WORK ITEM: Whatever the listing holds, output it without alteration.

--- DATA EXTRACT Enclosed Below ---

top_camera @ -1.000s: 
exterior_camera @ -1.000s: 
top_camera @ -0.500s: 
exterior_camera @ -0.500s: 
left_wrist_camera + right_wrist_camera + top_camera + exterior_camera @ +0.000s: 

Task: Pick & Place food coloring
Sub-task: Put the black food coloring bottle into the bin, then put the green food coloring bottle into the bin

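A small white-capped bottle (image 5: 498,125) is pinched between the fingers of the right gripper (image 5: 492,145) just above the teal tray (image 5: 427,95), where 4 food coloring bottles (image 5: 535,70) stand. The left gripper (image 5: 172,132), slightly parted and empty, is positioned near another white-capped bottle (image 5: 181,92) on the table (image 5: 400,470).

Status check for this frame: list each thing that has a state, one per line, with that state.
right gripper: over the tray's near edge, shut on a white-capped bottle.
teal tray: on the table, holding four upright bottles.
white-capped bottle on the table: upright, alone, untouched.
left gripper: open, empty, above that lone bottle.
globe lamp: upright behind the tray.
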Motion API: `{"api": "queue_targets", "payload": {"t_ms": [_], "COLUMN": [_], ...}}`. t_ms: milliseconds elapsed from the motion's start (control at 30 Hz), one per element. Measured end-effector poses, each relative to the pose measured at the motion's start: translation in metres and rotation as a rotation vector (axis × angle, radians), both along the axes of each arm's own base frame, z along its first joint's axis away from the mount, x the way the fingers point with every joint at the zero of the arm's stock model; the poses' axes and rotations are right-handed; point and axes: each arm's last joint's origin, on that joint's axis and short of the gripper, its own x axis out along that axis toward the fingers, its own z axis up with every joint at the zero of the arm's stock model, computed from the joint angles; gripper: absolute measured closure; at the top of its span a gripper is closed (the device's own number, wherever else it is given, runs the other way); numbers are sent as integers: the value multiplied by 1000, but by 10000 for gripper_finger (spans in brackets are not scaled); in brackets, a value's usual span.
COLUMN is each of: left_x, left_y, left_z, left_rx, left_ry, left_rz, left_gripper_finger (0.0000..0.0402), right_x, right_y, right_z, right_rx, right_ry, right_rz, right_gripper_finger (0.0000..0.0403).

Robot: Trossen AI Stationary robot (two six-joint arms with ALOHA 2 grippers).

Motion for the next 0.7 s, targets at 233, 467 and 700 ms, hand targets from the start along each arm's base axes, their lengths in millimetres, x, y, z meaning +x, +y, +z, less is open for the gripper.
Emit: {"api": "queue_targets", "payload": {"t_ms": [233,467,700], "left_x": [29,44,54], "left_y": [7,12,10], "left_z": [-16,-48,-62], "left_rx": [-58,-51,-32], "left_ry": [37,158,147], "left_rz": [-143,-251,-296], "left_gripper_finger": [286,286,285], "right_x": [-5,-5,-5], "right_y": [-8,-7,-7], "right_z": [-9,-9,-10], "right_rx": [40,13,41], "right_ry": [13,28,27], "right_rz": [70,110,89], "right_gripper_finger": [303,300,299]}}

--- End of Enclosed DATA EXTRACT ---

WRITTEN REPLY:
top_camera @ -1.000s: 
exterior_camera @ -1.000s: 
top_camera @ -0.500s: 
exterior_camera @ -0.500s: 
left_wrist_camera + right_wrist_camera + top_camera + exterior_camera @ +0.000s: 

Task: Pick & Place food coloring
Sub-task: Put the black food coloring bottle into the bin, then put the green food coloring bottle into the bin

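A small white-capped bottle (image 5: 498,125) is pinched between the fingers of the right gripper (image 5: 492,145) just above the teal tray (image 5: 427,95), where 4 food coloring bottles (image 5: 535,70) stand. The left gripper (image 5: 172,132), slightly parted and empty, is positioned near another white-capped bottle (image 5: 181,92) on the table (image 5: 400,470).

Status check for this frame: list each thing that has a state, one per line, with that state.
right gripper: over the tray's near edge, shut on a white-capped bottle.
teal tray: on the table, holding four upright bottles.
white-capped bottle on the table: upright, alone, untouched.
left gripper: open, empty, above that lone bottle.
globe lamp: upright behind the tray.
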Motion API: `{"api": "queue_targets", "payload": {"t_ms": [_], "COLUMN": [_], ...}}`. t_ms: milliseconds elapsed from the motion's start (control at 30 Hz), one per element. Measured end-effector poses, each relative to the pose measured at the motion's start: translation in metres and rotation as a rotation vector (axis × angle, radians), both along the axes of each arm's own base frame, z along its first joint's axis away from the mount, x the way the fingers point with every joint at the zero of the arm's stock model; the poses' axes and rotations are right-handed; point and axes: each arm's last joint's origin, on that joint's axis and short of the gripper, its own x axis out along that axis toward the fingers, its own z axis up with every joint at the zero of the arm's stock model, computed from the joint angles; gripper: absolute measured closure; at the top of its span a gripper is closed (the device's own number, wherever else it is given, runs the other way); numbers are sent as integers: the value multiplied by 1000, but by 10000 for gripper_finger (spans in brackets are not scaled); in brackets, a value's usual span.
COLUMN is each of: left_x, left_y, left_z, left_rx, left_ry, left_rz, left_gripper_finger (0.0000..0.0402), right_x, right_y, right_z, right_rx, right_ry, right_rz, right_gripper_finger (0.0000..0.0403).

Robot: Trossen AI Stationary robot (two six-joint arms with ALOHA 2 grippers).

Motion for the next 0.7 s, targets at 233, 467 and 700 ms, hand targets from the start along each arm's base axes, their lengths in millimetres, x, y, z meaning +x, +y, +z, less is open for the gripper.
Emit: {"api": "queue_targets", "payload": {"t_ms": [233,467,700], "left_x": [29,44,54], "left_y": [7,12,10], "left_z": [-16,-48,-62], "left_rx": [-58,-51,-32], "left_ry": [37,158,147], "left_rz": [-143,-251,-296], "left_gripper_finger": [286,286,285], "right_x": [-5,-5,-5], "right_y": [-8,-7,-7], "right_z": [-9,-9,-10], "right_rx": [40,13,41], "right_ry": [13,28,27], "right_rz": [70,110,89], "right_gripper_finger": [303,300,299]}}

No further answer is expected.